# Rigger dies working on early Super Bowl preparations



## gafftaper (Jan 15, 2015)

A 31 year male old rigger fell 35 feet to his death in Phoenix. Early stories said he fell from a stage, but later stories say he fell off of the arch structure below while doing preparation work for the 2015 Super Bowl. There are very few details at this point, they haven't even released his name. The police say it was not a criminal act and that they will be releasing no further information as it's now a closed investigation by the Arizona Division of Occupational Safety and Health.

This local news story has the best information I can find. 

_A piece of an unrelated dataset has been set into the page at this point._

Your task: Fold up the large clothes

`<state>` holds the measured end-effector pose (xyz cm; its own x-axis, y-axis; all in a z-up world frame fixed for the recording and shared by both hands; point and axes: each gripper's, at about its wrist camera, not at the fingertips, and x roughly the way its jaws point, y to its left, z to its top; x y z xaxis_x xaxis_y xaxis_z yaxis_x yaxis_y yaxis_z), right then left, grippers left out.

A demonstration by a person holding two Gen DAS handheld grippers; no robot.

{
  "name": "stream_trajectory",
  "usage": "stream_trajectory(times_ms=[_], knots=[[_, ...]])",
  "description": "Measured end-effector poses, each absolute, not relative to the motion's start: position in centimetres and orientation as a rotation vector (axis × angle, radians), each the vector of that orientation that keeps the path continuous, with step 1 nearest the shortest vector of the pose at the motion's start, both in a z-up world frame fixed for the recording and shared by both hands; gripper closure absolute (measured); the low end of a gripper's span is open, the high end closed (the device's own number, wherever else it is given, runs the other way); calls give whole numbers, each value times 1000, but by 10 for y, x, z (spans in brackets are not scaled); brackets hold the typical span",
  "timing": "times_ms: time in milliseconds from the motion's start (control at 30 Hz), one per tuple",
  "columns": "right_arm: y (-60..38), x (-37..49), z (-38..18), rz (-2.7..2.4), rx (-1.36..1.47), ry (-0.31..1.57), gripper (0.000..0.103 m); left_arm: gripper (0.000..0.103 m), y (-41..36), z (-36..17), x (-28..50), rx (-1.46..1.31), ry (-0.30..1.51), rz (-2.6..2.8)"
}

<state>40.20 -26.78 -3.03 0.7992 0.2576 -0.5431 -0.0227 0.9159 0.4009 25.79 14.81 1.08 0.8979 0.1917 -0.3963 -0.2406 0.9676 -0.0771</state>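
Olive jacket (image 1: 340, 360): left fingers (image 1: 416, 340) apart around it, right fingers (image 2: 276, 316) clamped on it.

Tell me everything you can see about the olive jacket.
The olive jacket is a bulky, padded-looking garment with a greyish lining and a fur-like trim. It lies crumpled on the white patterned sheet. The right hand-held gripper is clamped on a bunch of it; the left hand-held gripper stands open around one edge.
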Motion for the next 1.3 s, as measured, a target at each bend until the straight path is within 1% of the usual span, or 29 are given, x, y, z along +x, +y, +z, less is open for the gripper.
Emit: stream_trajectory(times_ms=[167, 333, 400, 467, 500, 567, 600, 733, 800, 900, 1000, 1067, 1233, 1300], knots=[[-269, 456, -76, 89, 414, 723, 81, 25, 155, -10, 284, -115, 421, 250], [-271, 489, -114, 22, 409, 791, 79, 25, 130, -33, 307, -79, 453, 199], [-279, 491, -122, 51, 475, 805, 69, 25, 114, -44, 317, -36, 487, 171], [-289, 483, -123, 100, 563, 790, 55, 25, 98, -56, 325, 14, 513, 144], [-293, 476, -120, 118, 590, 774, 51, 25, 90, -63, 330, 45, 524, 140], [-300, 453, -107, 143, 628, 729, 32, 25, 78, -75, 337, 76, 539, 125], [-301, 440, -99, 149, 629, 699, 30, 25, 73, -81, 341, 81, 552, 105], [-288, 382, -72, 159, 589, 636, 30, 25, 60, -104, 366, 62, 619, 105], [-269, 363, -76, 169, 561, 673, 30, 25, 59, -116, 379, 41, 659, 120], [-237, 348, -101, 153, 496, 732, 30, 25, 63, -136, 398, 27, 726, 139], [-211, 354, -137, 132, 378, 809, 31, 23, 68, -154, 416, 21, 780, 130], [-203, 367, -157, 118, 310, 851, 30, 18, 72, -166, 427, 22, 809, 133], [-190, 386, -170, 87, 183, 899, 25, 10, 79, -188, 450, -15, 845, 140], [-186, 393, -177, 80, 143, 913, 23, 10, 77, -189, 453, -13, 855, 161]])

My thoughts and prayers go out to the friends and family of our fallen brother.


----------



## gafftaper (Jan 15, 2015)

As a side note, while reading about this, I've read/heard the same somewhat odd definition of a rigger on multiple news outlets. "He specialized in moving large heavy objects high above the ground". While yes that's part of what a rigger does, there's a lot more to it than just moving heavy things. In fact much of the time, riggers don't want heavy things to move at all. Weird. I bet they all just looked up rigger on Wikipedia.


----------



## JD (Jan 15, 2015)

Retired now, but looking back- How many times have we paused for a second, looked down and thought, "My God, what am I doing up here?" You can't think of it for more than a passing second but especially on outdoor builds there is very little room for even the slightest mistake. I think back to the 70's and 80's when there were very few (enforced) regulations and thank God I lived. Recently, my wife quit her job and retired. She was in retail sales, had recently had a heart attack. They were asking her to climb a 12 foot ladder and change ceiling lights. They told her it was now part of her job. Didn't blink an eye when she told me as I don't blame her. 35 sounds like a small number, yet statistics show that a flat fall off a six foot ladder has a 50% mortality rate. My prayers are with this person and their family.


----------



## What Rigger? (Jan 15, 2015)

Good points, JD. The last OSHA report I saw (and this was more than 4 years ago...but I'm sticking with it), stated that 80% of all falls reported in the workplace over 6 feet were fatal. Our thoughts do indeed go out to the family and friends of the deceased worker. And like I've ranted before: it's a job, it's not worth your life. Think, train, and if you have any doubts- don't do it.


----------



## StradivariusBone (Jan 15, 2015)

I'm always reminded of my time working as a cable monkey at a phone company in my high school days and falling out of a drop ceiling off a 10' ladder. At the time I thought nothing of it and shook off the large contusion on my thigh as a battle scar, but looking back and seeing the OSHA data on falls 6'+, it scares the heck out of me. I share that with my students when we start talking about taking care at heights. About 90% of them end up with a healthy fear/respect of height and do fine, but I worry about the ones that get super-confident in their own abilities and take chances.


----------



## ruinexplorer (Jan 15, 2015)

From FB stagehand page:


> RIP Ryan “Scrappy” Lipman
> It has been widely posted since yesterday that we lost another member of our Crew Family due to an accident at the Super Bowl Site in Arizona.
> There have been many stories posted around, however those that loved him and were close to him wanted the truth to get out so everyone would understand what really happened.
> 
> ...


----------



## cmckeeman (Jan 15, 2015)

gafftaper said:


> As a side note, while reading about this, I've read/heard the same somewhat odd definition of a rigger on multiple news outlets. "He specialized in moving large heavy objects high above the ground". While yes that's part of what a rigger does, there's a lot more to it than just moving heavy things. In fact much of the time, riggers don't want heavy things to move at all. Weird. I bet they all just looked up rigger on Wikipedia.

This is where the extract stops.